Google AI launches comprehensive benchmark CardBench: with more than 20 real databases and thousands of queries

Author：Eve Cole Update Time：2024-12-11 16:17:58

Database query optimizers rely heavily on cardinality estimation (CE) to predict query result sizes and thus select the best execution plan. Inaccurate cardinality estimates can cause query performance to degrade. Existing CE methods have limitations, especially when dealing with complex queries. Although the learning CE model is more accurate, its training cost is high and it lacks systematic benchmark evaluation.

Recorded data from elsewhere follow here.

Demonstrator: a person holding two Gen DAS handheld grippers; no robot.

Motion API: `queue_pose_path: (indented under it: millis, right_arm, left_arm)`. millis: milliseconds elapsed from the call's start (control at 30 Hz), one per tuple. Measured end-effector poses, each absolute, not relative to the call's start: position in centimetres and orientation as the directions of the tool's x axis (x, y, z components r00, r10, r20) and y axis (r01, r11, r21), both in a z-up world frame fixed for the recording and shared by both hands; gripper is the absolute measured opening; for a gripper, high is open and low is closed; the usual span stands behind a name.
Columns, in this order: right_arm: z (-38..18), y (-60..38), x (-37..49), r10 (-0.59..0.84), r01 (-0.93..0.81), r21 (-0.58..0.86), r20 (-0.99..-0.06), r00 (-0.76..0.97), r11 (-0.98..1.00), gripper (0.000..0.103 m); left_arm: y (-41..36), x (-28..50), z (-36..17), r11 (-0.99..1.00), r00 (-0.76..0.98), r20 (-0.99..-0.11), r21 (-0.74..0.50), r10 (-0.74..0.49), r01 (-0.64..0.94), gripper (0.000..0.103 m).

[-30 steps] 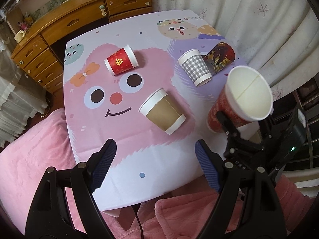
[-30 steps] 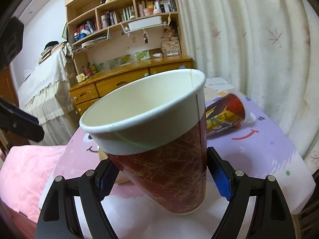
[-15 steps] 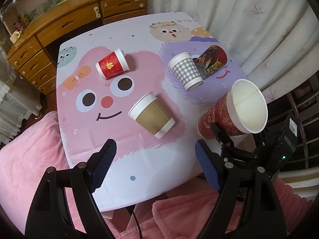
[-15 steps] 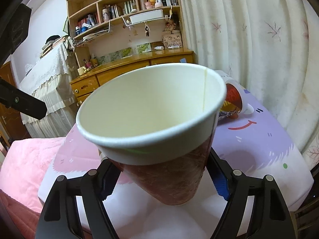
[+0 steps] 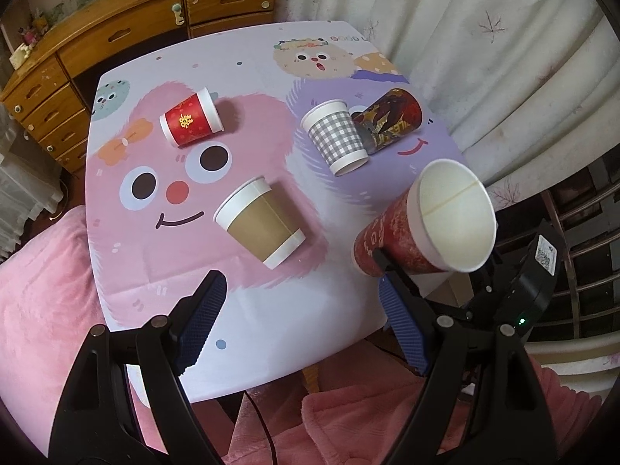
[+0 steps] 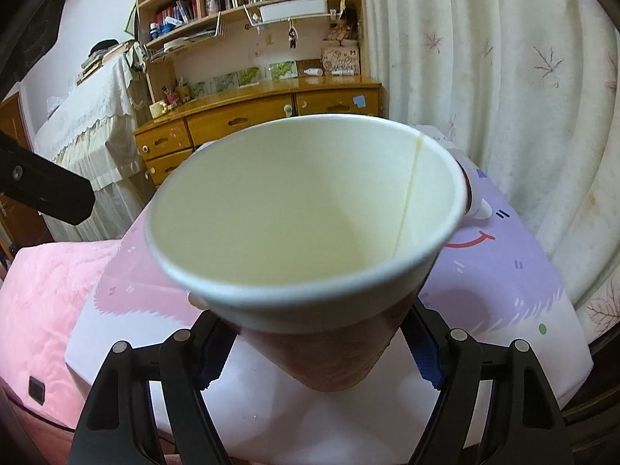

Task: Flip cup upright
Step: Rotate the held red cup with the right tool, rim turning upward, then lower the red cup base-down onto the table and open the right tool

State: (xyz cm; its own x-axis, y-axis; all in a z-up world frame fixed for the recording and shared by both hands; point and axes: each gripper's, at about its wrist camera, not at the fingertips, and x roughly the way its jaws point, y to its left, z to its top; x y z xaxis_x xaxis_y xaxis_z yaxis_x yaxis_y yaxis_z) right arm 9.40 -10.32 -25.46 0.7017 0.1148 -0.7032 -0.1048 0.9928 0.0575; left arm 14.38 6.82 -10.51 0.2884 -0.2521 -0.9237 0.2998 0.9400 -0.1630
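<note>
Right gripper (image 6: 317, 352) clamped on red cup (image 6: 306, 209), now tipped further back, mouth toward the camera, base nearing table (image 5: 271, 333) at its 4 o'clock corner. Nearly upright; setting down next, probably. Left gripper (image 5: 298, 310) open wide, empty.

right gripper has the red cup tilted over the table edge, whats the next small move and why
Probably tip the red cup level and lower it onto the table: the right gripper grips it mouth-up but leaning, base off the surface.
</note>
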Motion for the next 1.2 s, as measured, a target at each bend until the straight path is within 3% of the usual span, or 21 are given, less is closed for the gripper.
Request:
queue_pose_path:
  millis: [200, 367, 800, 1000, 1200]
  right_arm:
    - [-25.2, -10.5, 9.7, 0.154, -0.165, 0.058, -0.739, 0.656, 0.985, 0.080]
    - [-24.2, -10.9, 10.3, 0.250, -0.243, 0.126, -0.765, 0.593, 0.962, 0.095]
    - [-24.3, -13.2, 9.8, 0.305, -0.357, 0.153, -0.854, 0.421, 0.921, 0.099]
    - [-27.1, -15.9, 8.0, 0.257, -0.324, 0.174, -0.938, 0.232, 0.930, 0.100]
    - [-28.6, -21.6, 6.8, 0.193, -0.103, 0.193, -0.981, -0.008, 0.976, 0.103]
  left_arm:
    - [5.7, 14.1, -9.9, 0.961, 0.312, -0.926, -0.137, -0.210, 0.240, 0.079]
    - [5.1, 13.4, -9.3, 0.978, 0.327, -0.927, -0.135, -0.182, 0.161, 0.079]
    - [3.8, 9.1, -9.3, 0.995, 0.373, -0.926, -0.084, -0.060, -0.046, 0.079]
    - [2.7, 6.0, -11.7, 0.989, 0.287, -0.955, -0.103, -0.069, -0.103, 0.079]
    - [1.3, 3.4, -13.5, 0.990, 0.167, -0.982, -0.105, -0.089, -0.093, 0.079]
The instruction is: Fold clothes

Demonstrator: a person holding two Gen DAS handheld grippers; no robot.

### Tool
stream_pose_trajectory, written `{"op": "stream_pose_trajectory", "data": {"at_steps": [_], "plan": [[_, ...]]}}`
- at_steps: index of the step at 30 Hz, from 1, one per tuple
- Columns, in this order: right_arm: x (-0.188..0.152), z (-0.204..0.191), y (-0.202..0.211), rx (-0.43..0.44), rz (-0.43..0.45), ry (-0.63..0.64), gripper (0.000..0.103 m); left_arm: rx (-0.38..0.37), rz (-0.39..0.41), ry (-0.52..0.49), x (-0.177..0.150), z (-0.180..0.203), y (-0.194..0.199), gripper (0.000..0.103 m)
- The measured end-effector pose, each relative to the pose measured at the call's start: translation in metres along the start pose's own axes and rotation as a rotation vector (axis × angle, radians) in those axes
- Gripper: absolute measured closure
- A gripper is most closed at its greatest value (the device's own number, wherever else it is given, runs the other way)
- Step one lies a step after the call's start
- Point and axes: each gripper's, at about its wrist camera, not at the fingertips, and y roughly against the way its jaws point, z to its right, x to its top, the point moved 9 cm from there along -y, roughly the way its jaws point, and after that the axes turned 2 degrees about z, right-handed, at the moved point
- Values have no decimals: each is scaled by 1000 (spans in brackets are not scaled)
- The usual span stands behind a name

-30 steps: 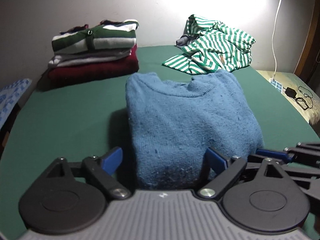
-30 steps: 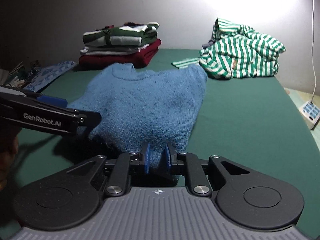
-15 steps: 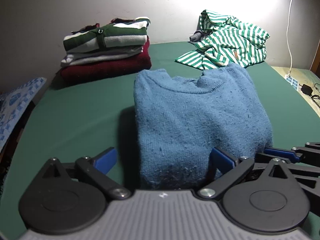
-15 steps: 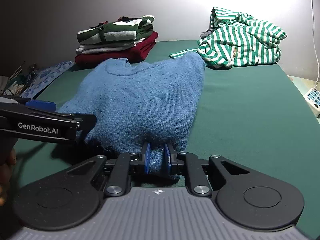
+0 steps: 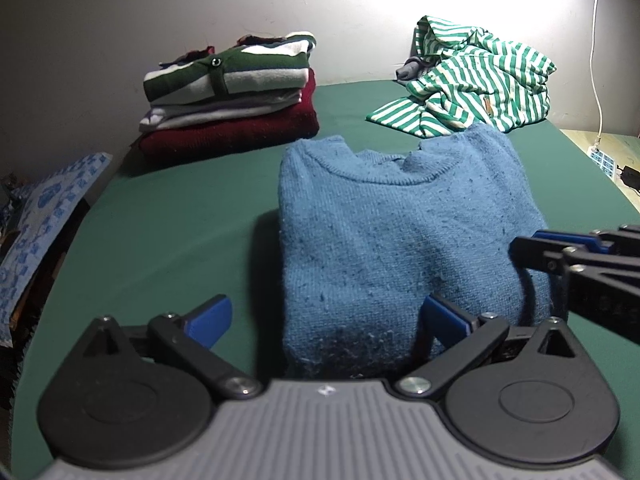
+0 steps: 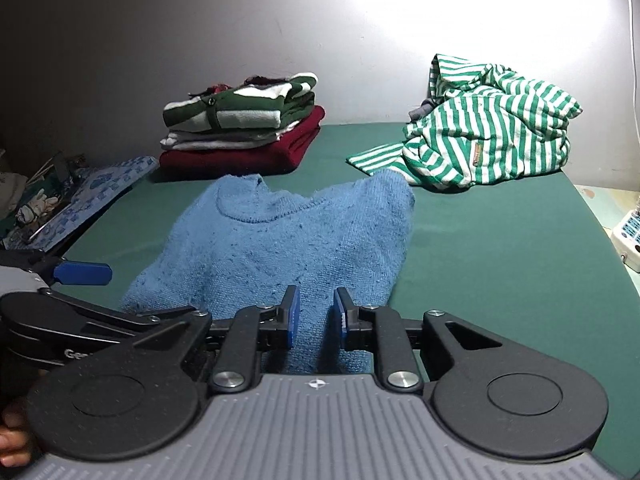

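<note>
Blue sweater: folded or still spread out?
Folded. The blue sweater lies as a compact rectangle on the green table, neckline at the far end, no sleeves showing.

Setting: a home room, a domestic laundry corner.

- Desk (image 5: 192, 216) covered in green cloth, set against a plain pale wall (image 5: 120, 20) lit by one bright lamp glare.
- Stack of folded garments (image 5: 232, 96) at the back: green-and-white striped top, pale layers, dark red knit at the bottom.
- Crumpled green-and-white striped shirt (image 5: 480, 84) by the wall.
- Blue knitted sweater (image 5: 400, 232) laid folded in the middle.
- Blue floral-patterned cloth (image 6: 92, 196) beside the desk, with household clutter (image 6: 32, 200) next to it.
- White cable (image 5: 596, 60) hanging down the wall to a power strip (image 5: 602, 158) on a pale surface.
</note>
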Motion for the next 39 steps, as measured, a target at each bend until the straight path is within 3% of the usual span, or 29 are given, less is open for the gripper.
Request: {"op": "stream_pose_trajectory", "data": {"at_steps": [5,10,20,28,31,33,36,39], "plan": [[-2,11,-10,35,-19,-35,80,0,6,-5,0,-1,-1,1],[-2,6,-17,14,-5,2,79,-14,-5,-6,1,-4,-6,1],[-3,5,-17,-39,17,-33,77,-124,-21,-1,1,-9,-15,1],[-7,-3,-11,-139,70,1,74,-312,9,43,-3,-25,-18,1],[3,8,-1,-143,59,-107,73,-371,33,85,4,-40,-7,4],[16,15,8,-128,107,-225,73,-396,67,119,14,-50,1,2],[34,17,2,-118,111,-255,73,-390,95,128,29,-54,0,2],[37,10,-17,-110,62,-195,69,-361,51,100,30,-44,-22,3]]}}
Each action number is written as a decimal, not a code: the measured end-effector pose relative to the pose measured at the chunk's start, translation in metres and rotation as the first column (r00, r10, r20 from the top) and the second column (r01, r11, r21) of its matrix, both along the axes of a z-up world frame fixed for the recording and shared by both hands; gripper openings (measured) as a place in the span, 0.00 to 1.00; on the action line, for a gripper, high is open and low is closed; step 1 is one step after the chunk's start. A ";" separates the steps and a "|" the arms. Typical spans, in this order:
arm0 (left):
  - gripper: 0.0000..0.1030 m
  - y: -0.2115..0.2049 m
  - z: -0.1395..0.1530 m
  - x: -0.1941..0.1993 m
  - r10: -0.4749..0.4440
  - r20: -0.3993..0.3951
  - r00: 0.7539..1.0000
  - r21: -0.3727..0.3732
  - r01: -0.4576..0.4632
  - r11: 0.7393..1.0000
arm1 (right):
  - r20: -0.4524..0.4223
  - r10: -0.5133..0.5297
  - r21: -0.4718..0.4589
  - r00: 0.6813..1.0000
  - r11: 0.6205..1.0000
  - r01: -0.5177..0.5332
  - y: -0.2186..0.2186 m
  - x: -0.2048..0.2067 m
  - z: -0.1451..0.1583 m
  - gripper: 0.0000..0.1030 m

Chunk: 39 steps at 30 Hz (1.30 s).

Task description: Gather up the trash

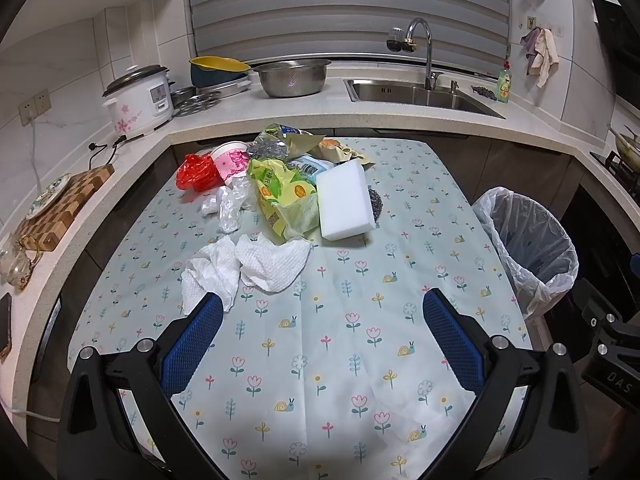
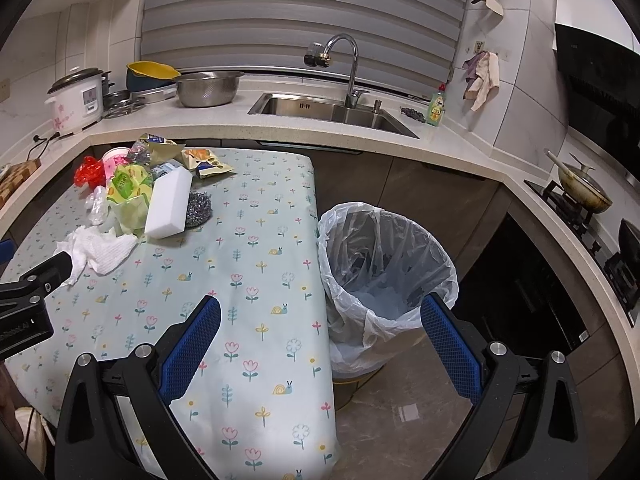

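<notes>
Left wrist view: one crumpled paper towel [image 1: 248,268], one white sponge block [image 1: 346,200], one lined bin [image 1: 528,248] beside the table; left gripper [image 1: 322,312] spread wide, empty; right gripper [image 2: 320,314] likewise.

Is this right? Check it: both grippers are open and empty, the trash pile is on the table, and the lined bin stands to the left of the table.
One detail is wrong. The lined bin stands to the right of the table, as the right wrist view shows. The rest holds: left gripper and right gripper are open and empty, and the trash pile is on the table.
</notes>
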<state>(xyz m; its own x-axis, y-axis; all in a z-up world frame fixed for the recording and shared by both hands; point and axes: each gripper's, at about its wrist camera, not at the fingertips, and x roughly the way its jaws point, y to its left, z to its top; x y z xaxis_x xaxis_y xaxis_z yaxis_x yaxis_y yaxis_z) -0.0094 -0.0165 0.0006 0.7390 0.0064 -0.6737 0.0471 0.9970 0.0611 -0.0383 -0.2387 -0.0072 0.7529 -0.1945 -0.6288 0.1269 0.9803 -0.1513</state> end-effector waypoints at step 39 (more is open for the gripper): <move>0.93 0.045 -0.012 0.027 0.043 -0.050 0.998 -0.091 -0.047 0.995 | 0.002 0.003 -0.001 1.000 1.000 -0.003 0.017 0.016 -0.004 0.93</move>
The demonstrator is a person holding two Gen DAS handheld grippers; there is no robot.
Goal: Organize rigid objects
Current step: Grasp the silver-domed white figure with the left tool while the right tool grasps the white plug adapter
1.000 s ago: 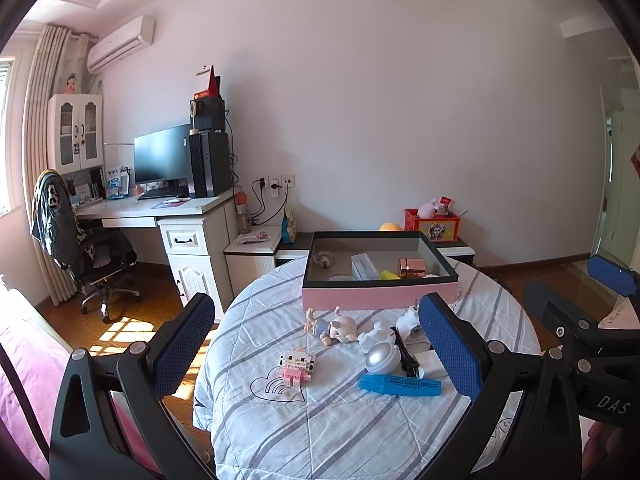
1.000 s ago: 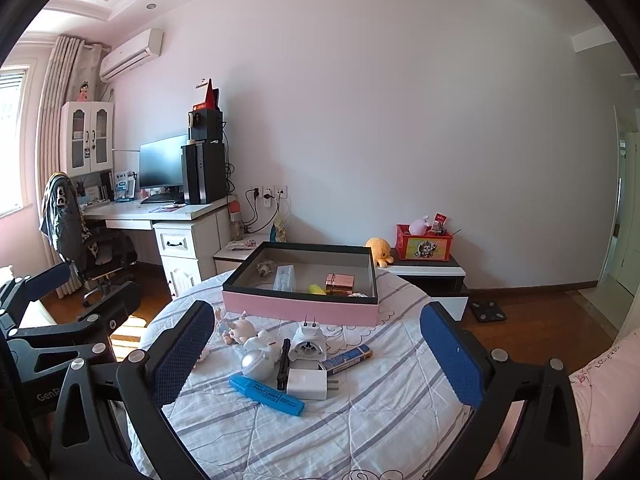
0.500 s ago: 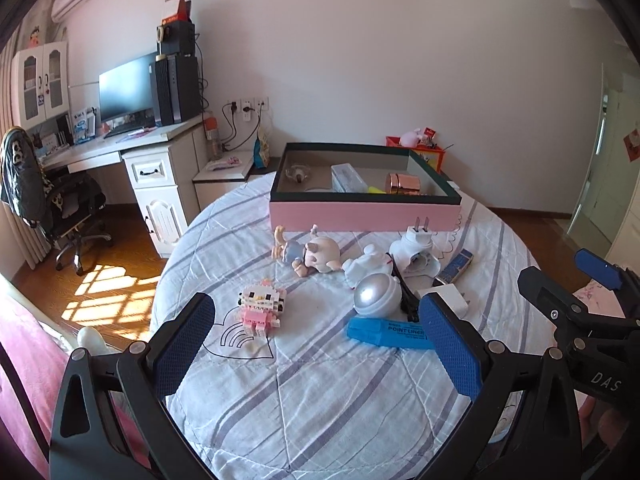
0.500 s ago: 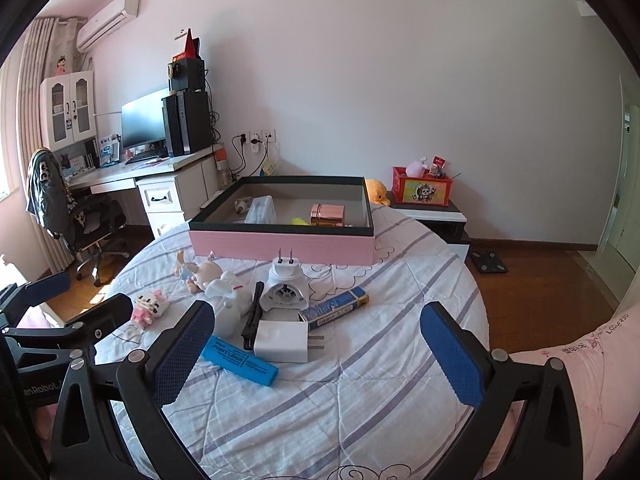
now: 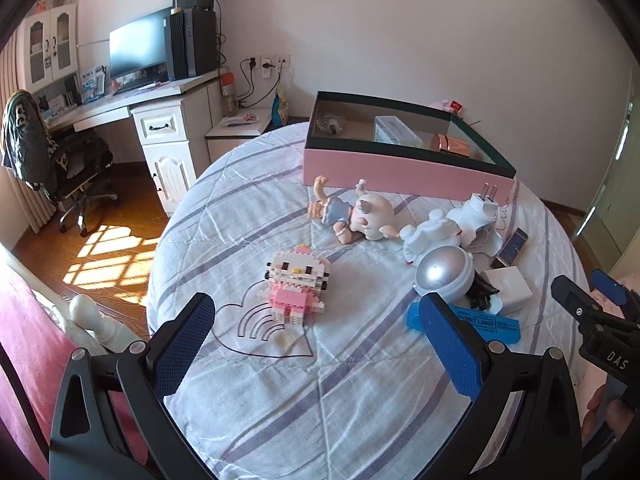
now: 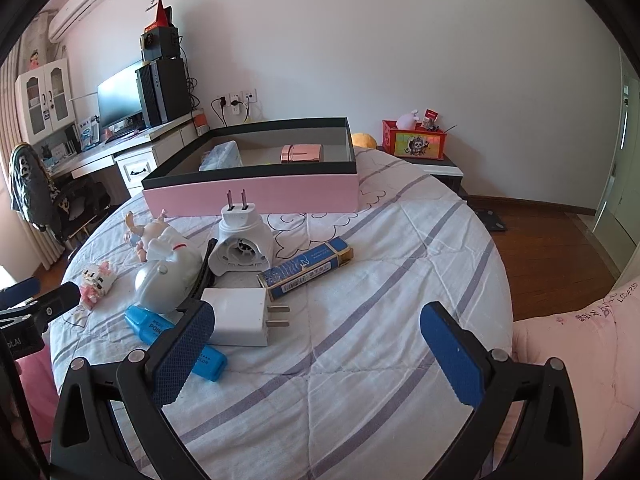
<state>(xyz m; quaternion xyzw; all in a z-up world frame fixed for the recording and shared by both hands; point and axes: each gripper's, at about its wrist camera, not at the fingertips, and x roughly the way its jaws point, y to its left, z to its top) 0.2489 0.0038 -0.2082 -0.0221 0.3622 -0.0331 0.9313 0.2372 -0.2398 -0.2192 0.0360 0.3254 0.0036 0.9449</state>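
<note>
A round table [image 5: 248,412] under a white quilted cloth with grey stripes fills both views. At its far side sits a wide pink box [image 6: 256,196] with a dark rim; inside it lie a clear plastic case [image 5: 396,131], a rose-gold case [image 6: 301,153] and a small object in the far left corner, too blurred to name.

The left gripper [image 5: 316,344] hovers low over the near edge of the table with its blue-padded jaws wide apart and nothing between them. The pink-and-white block-built cat figure [image 5: 298,280] stands just beyond the gap, slightly left of centre, above a heart-and-rainbow outline stitched into the cloth. The right gripper [image 6: 316,346] is likewise spread wide and empty; the white charger [image 6: 236,322] with its two prongs lies just past its left pad, partly hidden by it.

Behind these lie a white plug-in device [image 6: 242,240] with prongs up, a silver-domed white toy [image 5: 444,276], a white astronaut-like figure [image 5: 430,234] and a doll [image 5: 354,214] on its side. A long blue carton [image 6: 306,266] carries print too small to read. The blue marker [image 5: 486,322] reads "POINT LINER". A black hair clip [image 6: 202,276] leans against the dome toy. On the right gripper's body, seen from the left wrist, the letters "DAS" show.
</note>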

In modern relational databases, cardinality estimation (CE) plays a crucial role. Simply put, cardinality estimation is a prediction of how many intermediate results a database query will return. This prediction has a huge impact on the query optimizer's execution plan choices, such as deciding the join order, whether to use indexes, and the choice of the best join method. If the cardinality estimate is inaccurate, the execution plan may be greatly compromised, resulting in extremely slow query speeds and seriously affecting the overall performance of the database.

However, existing cardinality estimation methods have many limitations. Traditional CE technology relies on some simplifying assumptions and often accurately predicts the cardinality of complex queries, especially when multiple tables and conditions are involved. Although learning CE models can provide better accuracy, their application is limited by long training times, the need for large data sets, and the lack of systematic benchmark evaluation.

To fill this gap, Google's research team launched CardBench, a new benchmarking framework. CardBench includes more than 20 real-world databases and thousands of queries, far exceeding previous benchmarks. This enables researchers to systematically evaluate and compare different learning CE models under various conditions. The benchmark supports three main settings: instance-based models, zero-shot models, and fine-tuned models, suitable for different training needs.

CardBench is also designed to include a set of tools that can calculate necessary statistics, generate real SQL queries, and create annotated query graphs for training CE models.

The benchmark provides two sets of training data: one for a single table query with multiple filter predicates, and one for a binary join query involving two tables. The benchmark includes 9125 single-table queries and 8454 binary join queries on one of the smaller datasets, ensuring a robust and challenging environment for model evaluation. Training data labels from Google BigQuery required 7 CPU years of query execution time, highlighting the significant computational investment in creating this benchmark. By providing these datasets and tools, CardBench lowers the barrier for researchers to develop and test new CE models.

In the performance evaluation using CardBench, the fine-tuned model performed particularly well. While zero-shot models struggle to improve accuracy when applied to unseen datasets, especially in complex queries involving joins, fine-tuned models can achieve comparable accuracy to instance-based methods with much less training data . For example, a fine-tuned graph neural network (GNN) model achieved a median q-error of 1.32 and a 95th percentile q-error of 120 on binary join queries, significantly better than the zero-shot model. The results show that even with 500 queries, fine-tuning the pre-trained model can significantly improve its performance. This makes them suitable for practical applications where training data may be limited.

The introduction of CardBench brings new hope to the field of learned cardinality estimation, allowing researchers to more effectively evaluate and improve models, thereby driving further development in this important field.

Paper entrance: https://arxiv.org/abs/2408.16170

In short, CardBench provides a comprehensive and powerful benchmarking framework, provides important tools and resources for the research and development of learning cardinality estimation models, and promotes the advancement of database query optimization technology. The excellent performance of its fine-tuned model is particularly worthy of attention, providing new possibilities for practical application scenarios.